2. You never know what to expect when you start something new. The Sizzling Summer Half Marathon and I both had one thing in common — it was our first. As with any inaugural event, every step was a learning process for its organizer. All of the countless hours of time, energy, and stress placed over it were finally put into play. There were mistakes, lots of them, but at the end of the day, a race was held. As my inaugural first half, every step was a learning process for me. All of the countless hours of training were summed up in 2.5 hours. I made mistakes… failing to go to the bathroom before the race, catching myself running a 7 minute mile while I am a 11 minute miler, or even placing a Justin Bieber song on my music playlist. At the end of the day, though, I finished the race. These mistakes (by the race and by me) are opportunities to grow. When I run the Kelsey Briggs half, I will be a better runner because I learned how to run a long race this weekend.
3. Know your limitations. Running a 5k or a 10k is different from running a 13.1 mile run. With the 5k and 10k I was able to run the entire race with no walking and no water. In a 13.1 mile 90 degree run, this strategy would lead me to a quick finish in an emergency room. In this run I understood that I needed to listen to my body, drink when I needed water, and walk when I need to slow down.
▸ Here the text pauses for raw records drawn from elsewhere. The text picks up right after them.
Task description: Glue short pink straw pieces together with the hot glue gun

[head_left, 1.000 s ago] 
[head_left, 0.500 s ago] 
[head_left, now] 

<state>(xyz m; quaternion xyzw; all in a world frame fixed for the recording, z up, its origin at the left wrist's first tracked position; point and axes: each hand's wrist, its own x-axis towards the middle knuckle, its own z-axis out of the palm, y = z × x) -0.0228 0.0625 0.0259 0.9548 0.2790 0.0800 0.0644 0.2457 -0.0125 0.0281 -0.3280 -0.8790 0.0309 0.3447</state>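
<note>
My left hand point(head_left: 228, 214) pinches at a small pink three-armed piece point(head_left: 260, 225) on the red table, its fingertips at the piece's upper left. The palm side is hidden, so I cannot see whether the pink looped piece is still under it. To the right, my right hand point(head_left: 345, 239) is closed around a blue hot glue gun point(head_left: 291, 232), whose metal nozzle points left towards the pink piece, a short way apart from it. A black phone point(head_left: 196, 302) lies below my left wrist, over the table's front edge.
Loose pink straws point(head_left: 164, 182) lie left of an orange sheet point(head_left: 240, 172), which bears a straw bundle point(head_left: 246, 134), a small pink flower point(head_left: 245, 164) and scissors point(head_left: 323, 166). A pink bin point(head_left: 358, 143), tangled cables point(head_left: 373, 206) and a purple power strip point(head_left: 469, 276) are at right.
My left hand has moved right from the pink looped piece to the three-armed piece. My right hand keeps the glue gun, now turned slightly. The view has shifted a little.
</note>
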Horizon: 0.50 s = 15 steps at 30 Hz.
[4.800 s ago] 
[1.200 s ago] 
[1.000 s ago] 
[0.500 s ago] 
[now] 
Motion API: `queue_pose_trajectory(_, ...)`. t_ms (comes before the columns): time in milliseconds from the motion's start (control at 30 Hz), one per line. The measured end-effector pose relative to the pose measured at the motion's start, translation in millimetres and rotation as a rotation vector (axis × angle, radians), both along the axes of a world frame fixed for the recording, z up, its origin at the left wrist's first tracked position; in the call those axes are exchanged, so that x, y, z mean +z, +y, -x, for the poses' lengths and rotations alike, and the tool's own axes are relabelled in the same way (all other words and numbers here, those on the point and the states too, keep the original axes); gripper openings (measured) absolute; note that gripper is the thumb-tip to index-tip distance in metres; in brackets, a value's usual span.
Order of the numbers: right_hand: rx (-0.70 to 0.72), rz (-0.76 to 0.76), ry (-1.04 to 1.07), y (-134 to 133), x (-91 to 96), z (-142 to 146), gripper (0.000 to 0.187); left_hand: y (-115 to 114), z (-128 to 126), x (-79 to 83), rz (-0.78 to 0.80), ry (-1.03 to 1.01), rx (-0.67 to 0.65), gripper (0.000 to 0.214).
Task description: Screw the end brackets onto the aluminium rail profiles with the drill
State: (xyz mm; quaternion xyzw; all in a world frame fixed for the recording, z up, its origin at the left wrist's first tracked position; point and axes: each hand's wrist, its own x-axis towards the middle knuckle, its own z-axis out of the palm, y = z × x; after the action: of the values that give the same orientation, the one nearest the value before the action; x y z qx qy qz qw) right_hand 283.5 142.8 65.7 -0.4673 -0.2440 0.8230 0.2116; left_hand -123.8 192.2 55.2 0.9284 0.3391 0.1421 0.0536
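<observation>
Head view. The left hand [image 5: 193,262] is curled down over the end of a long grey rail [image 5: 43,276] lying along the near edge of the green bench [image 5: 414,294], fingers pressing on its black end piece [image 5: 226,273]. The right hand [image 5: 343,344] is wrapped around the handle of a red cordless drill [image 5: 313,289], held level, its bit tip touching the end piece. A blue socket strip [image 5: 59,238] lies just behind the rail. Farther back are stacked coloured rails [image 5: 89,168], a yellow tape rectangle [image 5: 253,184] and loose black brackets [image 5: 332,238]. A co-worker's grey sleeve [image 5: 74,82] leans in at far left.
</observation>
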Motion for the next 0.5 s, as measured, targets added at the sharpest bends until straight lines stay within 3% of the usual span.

4. Fellowship is found in working toward a common goal. On my run, I found myself surrounded by runners that were at the same level as I was. As we struggled, strived, and sweat, we did it together. More than once I had runners encourage me as I looked down. I saw many slow to check on runners who seemed overheated. I only knew 2 runners on the course this past weekend, but I shared a common goal in fellowship with those around me as we all were striving for 13.1 miles.
5. Some people can’t be pleased. This was an inaugural race. There were many things that will be far better next year. At the end of the day I had a good time running on a shaded course accomplishing a goal 4 months in the making. My wife and I left pleased that we had conquered this course. The evening after the race I went online to check the Facebook page of the event only to see many mean spirited complaints that took shots at the race coordinator. I knew there were mistakes, had some thoughts of what I would improve, but I never thought I would see the hate language toward a fellow human being that I saw in the wake of this race. It honestly reminded me of the people who I waited on when I worked in a restaurant who would nitpick a meal in an attempt to get it for free. I remember one person who called me an idiot because I served them a Pepsi instead of a Dr. Pepper.
Let me sum up my overall thoughts… In everything, dream big. Know when you step into any new adventure, you will make mistakes, learn, and grow. As you embark on your big dreams, don’t try to be something you’re not — be yourself, know your limitations. As you strive, look around and see who’s striving with you — that’s real fellowship. Finally, as you take big steps into big dreams, know that there are people who will never be pleased… don’t let your naysayers discourage you from your goal.